Instructions to follow:
How many separate lines in this material contain the string "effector"? Respond with the number alone.

Data segment:
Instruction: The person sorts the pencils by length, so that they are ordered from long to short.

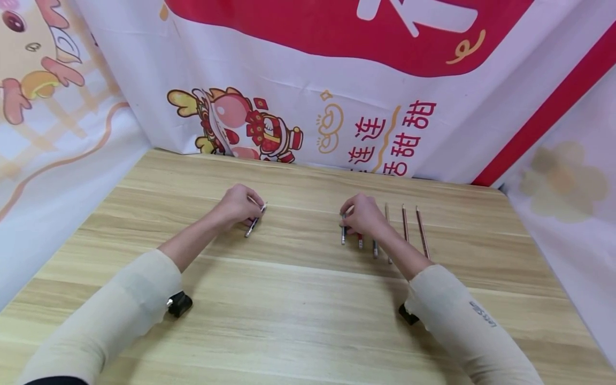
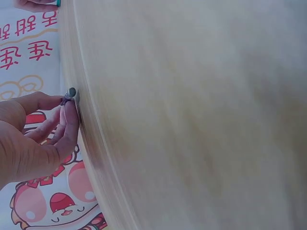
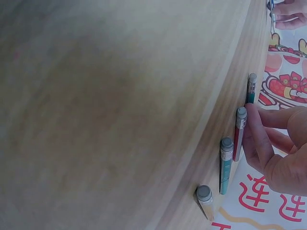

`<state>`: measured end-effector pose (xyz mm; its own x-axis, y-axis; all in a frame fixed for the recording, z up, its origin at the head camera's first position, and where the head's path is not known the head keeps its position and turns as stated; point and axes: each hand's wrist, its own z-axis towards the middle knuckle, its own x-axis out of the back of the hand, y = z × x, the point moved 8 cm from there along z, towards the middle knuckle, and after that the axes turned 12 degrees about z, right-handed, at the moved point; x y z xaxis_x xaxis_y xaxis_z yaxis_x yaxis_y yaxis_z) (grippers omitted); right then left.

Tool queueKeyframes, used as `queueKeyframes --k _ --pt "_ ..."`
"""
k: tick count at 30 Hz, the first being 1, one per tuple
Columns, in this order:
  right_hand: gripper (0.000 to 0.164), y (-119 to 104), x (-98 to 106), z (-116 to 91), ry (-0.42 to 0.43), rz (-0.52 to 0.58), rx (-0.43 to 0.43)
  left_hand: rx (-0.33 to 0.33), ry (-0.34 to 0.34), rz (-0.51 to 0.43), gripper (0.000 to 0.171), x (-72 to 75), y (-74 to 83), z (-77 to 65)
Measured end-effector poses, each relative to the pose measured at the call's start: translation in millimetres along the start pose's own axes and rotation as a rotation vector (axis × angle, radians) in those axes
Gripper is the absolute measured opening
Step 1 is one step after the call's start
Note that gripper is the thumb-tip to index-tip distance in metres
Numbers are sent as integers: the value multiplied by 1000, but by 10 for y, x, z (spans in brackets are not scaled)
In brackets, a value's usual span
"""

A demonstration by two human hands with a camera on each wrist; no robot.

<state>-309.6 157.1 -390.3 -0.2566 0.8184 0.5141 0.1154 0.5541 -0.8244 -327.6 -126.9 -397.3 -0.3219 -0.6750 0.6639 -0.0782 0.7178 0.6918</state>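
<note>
In the head view my left hand (image 1: 240, 204) pinches a pencil (image 1: 249, 231) between thumb and fingers, low over the wooden table. Its eraser end (image 2: 71, 92) points toward the camera in the left wrist view. Right of the table's middle, my right hand (image 1: 362, 215) holds a teal pencil (image 1: 343, 235) at the left end of a row. Beside it lie a red pencil (image 3: 239, 136), another teal pencil (image 3: 225, 167) and a plain wood-coloured pencil (image 3: 206, 203). My right fingertips cover part of the held pencil's length.
Two brown pencils, a nearer one (image 1: 405, 222) and an outer one (image 1: 422, 230), lie at the row's right, partly behind my forearm. A printed white and red cloth (image 1: 289, 69) hangs along the table's (image 1: 298, 310) back edge. Small black devices (image 1: 180, 303) sit beneath both sleeves.
</note>
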Motion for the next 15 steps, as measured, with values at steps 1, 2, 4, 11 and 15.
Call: queueKeyframes --k 1,2,4,11,15 --pt "26 5 0 4 1 -1 0 2 -5 -13 25 -11 7 6" --pt "26 10 1 8 2 -2 0 5 -8 -23 25 -21 13 12" --pt "26 19 3 15 4 -2 1 4 -9 -30 25 -38 27 25" --pt "27 22 6 20 11 -2 2 0 -8 -55 25 -99 69 83" --pt "27 12 1 14 10 -1 -2 2 -18 -81 25 -140 94 112"
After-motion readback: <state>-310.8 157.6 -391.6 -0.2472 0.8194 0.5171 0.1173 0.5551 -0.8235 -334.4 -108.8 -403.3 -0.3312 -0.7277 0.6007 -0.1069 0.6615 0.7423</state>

Answer to the exercise:
2